*** GIVEN ENTRIES ***

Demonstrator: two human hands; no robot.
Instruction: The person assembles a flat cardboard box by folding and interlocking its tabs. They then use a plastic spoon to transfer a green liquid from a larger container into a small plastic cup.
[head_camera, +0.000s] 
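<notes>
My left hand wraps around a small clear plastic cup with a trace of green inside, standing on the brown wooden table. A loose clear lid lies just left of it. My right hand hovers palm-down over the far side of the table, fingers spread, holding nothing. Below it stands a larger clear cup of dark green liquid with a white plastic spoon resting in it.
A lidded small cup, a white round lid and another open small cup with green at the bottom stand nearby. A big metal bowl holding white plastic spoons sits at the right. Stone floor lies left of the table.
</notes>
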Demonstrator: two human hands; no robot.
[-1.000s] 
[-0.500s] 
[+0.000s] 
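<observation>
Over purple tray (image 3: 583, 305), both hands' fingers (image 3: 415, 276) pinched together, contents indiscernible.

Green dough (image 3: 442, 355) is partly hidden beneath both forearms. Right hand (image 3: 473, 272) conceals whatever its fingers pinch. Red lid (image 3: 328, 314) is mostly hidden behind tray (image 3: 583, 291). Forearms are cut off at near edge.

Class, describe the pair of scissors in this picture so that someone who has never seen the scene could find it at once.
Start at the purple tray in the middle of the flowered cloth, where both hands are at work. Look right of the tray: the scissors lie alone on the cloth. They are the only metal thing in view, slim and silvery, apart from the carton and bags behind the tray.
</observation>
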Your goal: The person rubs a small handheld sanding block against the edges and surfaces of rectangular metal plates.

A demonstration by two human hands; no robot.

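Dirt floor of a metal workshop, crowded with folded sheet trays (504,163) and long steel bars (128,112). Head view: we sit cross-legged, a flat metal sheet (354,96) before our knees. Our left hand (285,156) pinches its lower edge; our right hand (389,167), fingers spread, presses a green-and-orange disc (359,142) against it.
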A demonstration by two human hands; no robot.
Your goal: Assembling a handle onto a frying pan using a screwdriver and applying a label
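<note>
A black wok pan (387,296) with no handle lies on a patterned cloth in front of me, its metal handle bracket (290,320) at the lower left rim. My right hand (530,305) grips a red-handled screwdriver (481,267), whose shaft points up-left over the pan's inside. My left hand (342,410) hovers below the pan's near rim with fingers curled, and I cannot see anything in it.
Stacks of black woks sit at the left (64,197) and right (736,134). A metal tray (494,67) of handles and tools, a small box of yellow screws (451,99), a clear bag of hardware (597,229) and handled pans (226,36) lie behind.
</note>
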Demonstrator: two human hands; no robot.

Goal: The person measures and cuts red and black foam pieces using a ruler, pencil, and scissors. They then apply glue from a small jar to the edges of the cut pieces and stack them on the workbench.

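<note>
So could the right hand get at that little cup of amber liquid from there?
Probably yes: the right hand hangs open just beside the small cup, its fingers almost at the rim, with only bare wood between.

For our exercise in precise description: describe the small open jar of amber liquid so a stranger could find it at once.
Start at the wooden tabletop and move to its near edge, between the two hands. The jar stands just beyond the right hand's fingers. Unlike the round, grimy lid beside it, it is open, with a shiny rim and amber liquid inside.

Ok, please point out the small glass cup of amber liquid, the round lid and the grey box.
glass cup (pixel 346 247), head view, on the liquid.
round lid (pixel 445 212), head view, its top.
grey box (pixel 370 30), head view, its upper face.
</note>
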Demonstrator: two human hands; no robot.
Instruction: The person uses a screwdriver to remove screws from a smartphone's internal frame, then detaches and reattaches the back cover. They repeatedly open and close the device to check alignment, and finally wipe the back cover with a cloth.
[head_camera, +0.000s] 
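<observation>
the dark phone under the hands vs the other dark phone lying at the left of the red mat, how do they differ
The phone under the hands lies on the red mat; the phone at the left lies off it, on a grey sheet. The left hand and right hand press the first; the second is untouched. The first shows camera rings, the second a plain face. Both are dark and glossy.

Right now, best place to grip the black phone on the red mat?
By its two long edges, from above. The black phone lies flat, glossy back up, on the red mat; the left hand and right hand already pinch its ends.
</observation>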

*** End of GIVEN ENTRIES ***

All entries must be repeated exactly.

Demonstrator: two human hands; no robot.
Instruction: The person assembles a flat cardboard box by folding and interlocking its tabs. They then use a plastic spoon to transfer a green liquid from a larger container into a small plastic cup.
[head_camera, +0.000s] 
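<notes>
My left hand wraps around a small clear plastic cup with a trace of green inside, standing on the brown wooden table. A loose clear lid lies just left of it. My right hand hovers palm-down over the far side of the table, fingers spread, holding nothing. Below it stands a larger clear cup of dark green liquid with a white plastic spoon resting in it.
A lidded small cup, a white round lid and another open small cup with green at the bottom stand nearby. A big metal bowl holding white plastic spoons sits at the right. Stone floor lies left of the table.
</notes>
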Demonstrator: two human hands; no robot.
[-1.000s] 
[-0.500s] 
[+0.000s] 
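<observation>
Over purple tray (image 3: 583, 305), both hands' fingers (image 3: 415, 276) pinched together, contents indiscernible.

Green dough (image 3: 442, 355) is partly hidden beneath both forearms. Right hand (image 3: 473, 272) conceals whatever its fingers pinch. Red lid (image 3: 328, 314) is mostly hidden behind tray (image 3: 583, 291). Forearms are cut off at near edge.

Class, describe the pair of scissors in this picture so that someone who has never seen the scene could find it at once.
Start at the purple tray in the middle of the flowered cloth, where both hands are at work. Look right of the tray: the scissors lie alone on the cloth. They are the only metal thing in view, slim and silvery, apart from the carton and bags behind the tray.
</observation>
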Your goal: The person rubs a small handheld sanding block against the edges and surfaces of rectangular metal plates.

A demonstration by two human hands; no robot.

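Dirt floor of a metal workshop, crowded with folded sheet trays (504,163) and long steel bars (128,112). Head view: we sit cross-legged, a flat metal sheet (354,96) before our knees. Our left hand (285,156) pinches its lower edge; our right hand (389,167), fingers spread, presses a green-and-orange disc (359,142) against it.
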A demonstration by two human hands; no robot.
Your goal: Assembling a handle onto a frying pan using a screwdriver and applying a label
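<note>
A black wok pan (387,296) with no handle lies on a patterned cloth in front of me, its metal handle bracket (290,320) at the lower left rim. My right hand (530,305) grips a red-handled screwdriver (481,267), whose shaft points up-left over the pan's inside. My left hand (342,410) hovers below the pan's near rim with fingers curled, and I cannot see anything in it.
Stacks of black woks sit at the left (64,197) and right (736,134). A metal tray (494,67) of handles and tools, a small box of yellow screws (451,99), a clear bag of hardware (597,229) and handled pans (226,36) lie behind.
</note>
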Demonstrator: two human hands; no robot.

Goal: The person measures and cuts red and black foam pieces using a ruler, pencil, and scissors. They then apply glue from a small jar to the edges of the cut pieces and stack them on the workbench.

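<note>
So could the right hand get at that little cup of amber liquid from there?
Probably yes: the right hand hangs open just beside the small cup, its fingers almost at the rim, with only bare wood between.

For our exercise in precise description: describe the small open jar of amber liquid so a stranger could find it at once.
Start at the wooden tabletop and move to its near edge, between the two hands. The jar stands just beyond the right hand's fingers. Unlike the round, grimy lid beside it, it is open, with a shiny rim and amber liquid inside.

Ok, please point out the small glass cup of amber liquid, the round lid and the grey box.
glass cup (pixel 346 247), head view, on the liquid.
round lid (pixel 445 212), head view, its top.
grey box (pixel 370 30), head view, its upper face.
</note>
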Demonstrator: two human hands; no robot.
Instruction: The person uses a screwdriver to remove screws from a smartphone's internal frame, then detaches and reattaches the back cover. They repeatedly open and close the device to check alignment, and finally wipe the back cover with a cloth.
[head_camera, +0.000s] 
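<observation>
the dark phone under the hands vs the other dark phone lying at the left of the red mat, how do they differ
The phone under the hands lies on the red mat; the phone at the left lies off it, on a grey sheet. The left hand and right hand press the first; the second is untouched. The first shows camera rings, the second a plain face. Both are dark and glossy.

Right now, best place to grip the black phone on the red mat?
By its two long edges, from above. The black phone lies flat, glossy back up, on the red mat; the left hand and right hand already pinch its ends.
</observation>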

The required response has been given in full.